» Work to complete
Show each line of the data below that has the string "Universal" in it.

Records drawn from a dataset
■ ■ ■ ■ ■ ■ ■
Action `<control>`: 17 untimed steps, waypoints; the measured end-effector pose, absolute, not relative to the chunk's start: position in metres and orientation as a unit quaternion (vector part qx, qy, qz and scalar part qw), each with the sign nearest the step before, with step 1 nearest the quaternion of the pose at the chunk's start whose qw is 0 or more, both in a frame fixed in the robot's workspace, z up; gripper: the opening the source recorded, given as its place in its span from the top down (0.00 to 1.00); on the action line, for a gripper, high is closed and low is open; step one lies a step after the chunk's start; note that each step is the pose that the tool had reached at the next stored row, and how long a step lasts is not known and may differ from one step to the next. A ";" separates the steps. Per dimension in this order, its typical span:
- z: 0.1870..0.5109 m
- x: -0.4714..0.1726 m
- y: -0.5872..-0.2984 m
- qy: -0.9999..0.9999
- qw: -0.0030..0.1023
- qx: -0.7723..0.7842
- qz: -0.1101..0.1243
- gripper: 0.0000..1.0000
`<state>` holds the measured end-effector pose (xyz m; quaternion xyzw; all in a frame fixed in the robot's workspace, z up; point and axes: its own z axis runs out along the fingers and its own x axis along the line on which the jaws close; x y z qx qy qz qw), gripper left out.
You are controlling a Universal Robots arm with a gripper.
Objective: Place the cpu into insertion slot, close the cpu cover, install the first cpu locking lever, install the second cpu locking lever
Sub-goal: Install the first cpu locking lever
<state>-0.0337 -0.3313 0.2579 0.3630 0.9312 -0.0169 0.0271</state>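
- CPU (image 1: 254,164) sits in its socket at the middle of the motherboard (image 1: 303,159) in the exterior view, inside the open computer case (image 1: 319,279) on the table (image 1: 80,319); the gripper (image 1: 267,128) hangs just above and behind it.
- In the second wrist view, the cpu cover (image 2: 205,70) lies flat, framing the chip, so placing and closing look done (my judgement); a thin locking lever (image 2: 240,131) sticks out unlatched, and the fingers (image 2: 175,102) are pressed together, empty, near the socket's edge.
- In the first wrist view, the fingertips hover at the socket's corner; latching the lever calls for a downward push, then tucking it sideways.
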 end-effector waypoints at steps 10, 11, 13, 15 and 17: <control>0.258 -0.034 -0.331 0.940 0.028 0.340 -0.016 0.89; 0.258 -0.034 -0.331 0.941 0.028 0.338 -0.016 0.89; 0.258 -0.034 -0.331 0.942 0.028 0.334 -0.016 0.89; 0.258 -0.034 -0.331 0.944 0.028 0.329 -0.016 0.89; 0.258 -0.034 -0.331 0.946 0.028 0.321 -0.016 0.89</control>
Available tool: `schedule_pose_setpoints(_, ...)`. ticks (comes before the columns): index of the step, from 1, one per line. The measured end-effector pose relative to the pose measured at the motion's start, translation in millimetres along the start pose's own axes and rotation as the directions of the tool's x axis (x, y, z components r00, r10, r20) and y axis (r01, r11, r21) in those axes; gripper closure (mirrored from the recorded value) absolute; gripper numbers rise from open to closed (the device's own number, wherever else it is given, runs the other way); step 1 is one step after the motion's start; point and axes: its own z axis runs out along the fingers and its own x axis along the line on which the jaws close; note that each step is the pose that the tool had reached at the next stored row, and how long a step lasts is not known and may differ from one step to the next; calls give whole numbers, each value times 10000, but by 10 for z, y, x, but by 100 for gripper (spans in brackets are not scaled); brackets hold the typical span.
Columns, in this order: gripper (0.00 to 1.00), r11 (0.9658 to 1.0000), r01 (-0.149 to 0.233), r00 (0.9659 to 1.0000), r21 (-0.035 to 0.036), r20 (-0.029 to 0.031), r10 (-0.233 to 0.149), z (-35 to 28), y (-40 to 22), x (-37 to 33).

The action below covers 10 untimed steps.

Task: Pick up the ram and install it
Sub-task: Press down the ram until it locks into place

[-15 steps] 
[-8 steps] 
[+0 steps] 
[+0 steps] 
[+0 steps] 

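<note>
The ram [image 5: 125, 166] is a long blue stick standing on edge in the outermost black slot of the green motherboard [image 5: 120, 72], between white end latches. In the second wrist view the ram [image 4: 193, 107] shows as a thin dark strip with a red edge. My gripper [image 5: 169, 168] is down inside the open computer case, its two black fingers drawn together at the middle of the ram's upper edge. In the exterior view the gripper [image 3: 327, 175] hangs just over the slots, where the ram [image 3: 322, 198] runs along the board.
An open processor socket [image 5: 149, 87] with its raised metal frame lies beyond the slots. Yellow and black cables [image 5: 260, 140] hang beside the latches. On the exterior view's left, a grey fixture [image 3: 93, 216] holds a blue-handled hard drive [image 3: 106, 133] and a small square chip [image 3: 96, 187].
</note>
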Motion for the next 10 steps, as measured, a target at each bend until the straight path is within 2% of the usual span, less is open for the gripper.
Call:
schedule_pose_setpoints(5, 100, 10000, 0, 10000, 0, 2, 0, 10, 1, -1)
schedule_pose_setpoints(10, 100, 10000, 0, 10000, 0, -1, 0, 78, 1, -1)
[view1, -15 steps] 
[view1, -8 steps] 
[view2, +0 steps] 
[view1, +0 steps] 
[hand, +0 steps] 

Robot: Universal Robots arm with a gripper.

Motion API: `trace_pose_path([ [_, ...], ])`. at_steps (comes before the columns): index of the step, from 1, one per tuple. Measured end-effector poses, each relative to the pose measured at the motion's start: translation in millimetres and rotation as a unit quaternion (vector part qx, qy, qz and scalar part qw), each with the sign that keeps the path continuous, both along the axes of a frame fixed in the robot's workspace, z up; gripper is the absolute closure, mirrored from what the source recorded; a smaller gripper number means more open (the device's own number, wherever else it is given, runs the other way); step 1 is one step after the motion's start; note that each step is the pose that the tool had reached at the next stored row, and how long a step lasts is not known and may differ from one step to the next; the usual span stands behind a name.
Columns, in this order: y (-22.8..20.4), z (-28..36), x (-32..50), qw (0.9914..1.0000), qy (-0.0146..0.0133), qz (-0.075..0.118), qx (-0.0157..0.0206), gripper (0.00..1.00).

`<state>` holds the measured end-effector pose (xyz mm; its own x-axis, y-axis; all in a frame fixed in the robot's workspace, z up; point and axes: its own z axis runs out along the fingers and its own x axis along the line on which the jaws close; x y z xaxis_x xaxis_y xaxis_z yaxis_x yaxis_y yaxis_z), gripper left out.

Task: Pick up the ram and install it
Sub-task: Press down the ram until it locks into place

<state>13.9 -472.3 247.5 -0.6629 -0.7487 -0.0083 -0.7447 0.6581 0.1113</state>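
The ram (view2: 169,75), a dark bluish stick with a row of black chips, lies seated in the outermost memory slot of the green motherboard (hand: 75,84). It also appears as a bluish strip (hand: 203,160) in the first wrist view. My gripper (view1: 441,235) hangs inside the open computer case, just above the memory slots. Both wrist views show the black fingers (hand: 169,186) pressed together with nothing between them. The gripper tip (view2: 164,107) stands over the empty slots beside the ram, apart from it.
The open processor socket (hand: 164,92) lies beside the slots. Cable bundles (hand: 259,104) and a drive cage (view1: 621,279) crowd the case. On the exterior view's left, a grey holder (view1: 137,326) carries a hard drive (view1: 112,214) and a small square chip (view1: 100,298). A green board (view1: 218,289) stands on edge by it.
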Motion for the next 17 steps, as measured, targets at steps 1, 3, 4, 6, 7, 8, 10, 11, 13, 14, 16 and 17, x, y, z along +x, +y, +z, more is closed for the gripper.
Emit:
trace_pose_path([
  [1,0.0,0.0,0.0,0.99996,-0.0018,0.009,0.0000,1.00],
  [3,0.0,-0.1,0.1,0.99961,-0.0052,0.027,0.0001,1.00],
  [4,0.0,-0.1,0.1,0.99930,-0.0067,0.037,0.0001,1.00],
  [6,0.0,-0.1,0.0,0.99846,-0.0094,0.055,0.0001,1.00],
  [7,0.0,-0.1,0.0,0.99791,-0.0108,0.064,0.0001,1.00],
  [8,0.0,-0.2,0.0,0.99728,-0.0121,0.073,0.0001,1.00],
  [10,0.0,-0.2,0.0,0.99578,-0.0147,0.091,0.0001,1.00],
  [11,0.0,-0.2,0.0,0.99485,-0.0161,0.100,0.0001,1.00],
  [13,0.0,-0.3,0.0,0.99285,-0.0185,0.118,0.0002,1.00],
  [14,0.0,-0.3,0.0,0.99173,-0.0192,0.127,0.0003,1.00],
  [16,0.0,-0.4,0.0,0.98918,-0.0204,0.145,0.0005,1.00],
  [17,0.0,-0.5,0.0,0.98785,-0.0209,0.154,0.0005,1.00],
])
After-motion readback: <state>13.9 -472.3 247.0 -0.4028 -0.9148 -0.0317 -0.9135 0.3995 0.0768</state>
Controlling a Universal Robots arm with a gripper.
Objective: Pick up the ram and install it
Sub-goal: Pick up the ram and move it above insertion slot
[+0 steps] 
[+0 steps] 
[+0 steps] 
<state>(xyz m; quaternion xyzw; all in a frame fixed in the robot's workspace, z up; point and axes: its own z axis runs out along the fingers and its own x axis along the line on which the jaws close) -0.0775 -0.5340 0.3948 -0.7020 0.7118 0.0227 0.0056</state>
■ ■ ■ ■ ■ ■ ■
» Output of the task
You are controlling a Universal Robots arm with a gripper.
Robot: Universal Robots arm with a gripper.
Controlling a Universal Robots arm with a gripper.

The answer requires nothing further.